Preordained to beauty, then, is the musician's material: and yet the musician is not exempted from the difficulties of his brother artists. If they work in a less plastic material, he has to govern subtler and more wayward forces. He can attain a wonderful perfection, but only through unremitting labor. His task is to embody the turbulent, irrational human feelings in serene and beautiful forms. He is to master the dominating, to reconcile the warring, to impose unity on the diverse and the repellant. Mozart and Haydn might handle their art with ready ease, because their emotions were naïve; but Beethoven, who essayed to look into the stormy and tortured heart of man, found himself involved in a travail Titanic and interminable. Nevertheless he did succeed in harnessing the vast forces with which he deals, and his success is as conclusive a vindication as we could desire of music's power to deal with its profound verities.

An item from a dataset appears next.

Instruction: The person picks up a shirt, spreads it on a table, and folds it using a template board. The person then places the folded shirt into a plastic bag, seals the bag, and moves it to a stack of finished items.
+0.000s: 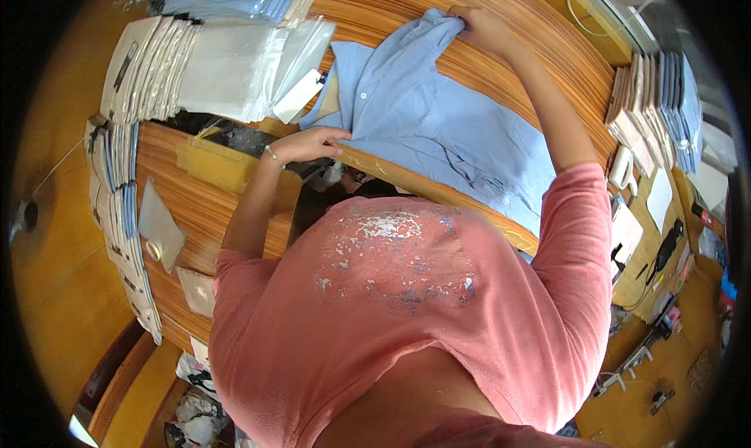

When we think of Beethoven's immortal works, immortal both by their strength and by their beauty, can we doubt that music expresses our deepest emotional nature with unrivalled fullness, and yet so reconciles it with itself as to symbolize our highest spiritual peace?

From the swelter and jungle of experience in which it is our lot to pass our mortal days, days which philosophy cannot make wholly rational, nor love wholly capable of service, nor religion wholly serene, we are thus privileged to emerge, from time to time, into fairer realms. Tantalized with an unattainable vision of order, we turn to art, and especially to music, for assurance that our hope is not wholly chimerical. Then

«Music pours on mortals
Its beautiful disdain.»

Disdainful it is, truly, because it reminds us of the discord and the rhythmless onmarch of our days. It voices the passions that have torn and mutilated and stung and blinded us; we meditate the foolishness, the fatality, of our chaotic lives. But beautiful it is also; and it has been wisely said that beauty offers us «a pledge of the possible conformity of the soul with nature.» Music, at once disdainful and beautiful, shows us our deepest feelings, so wayward and tragic in experience, merged into ineffable perfection.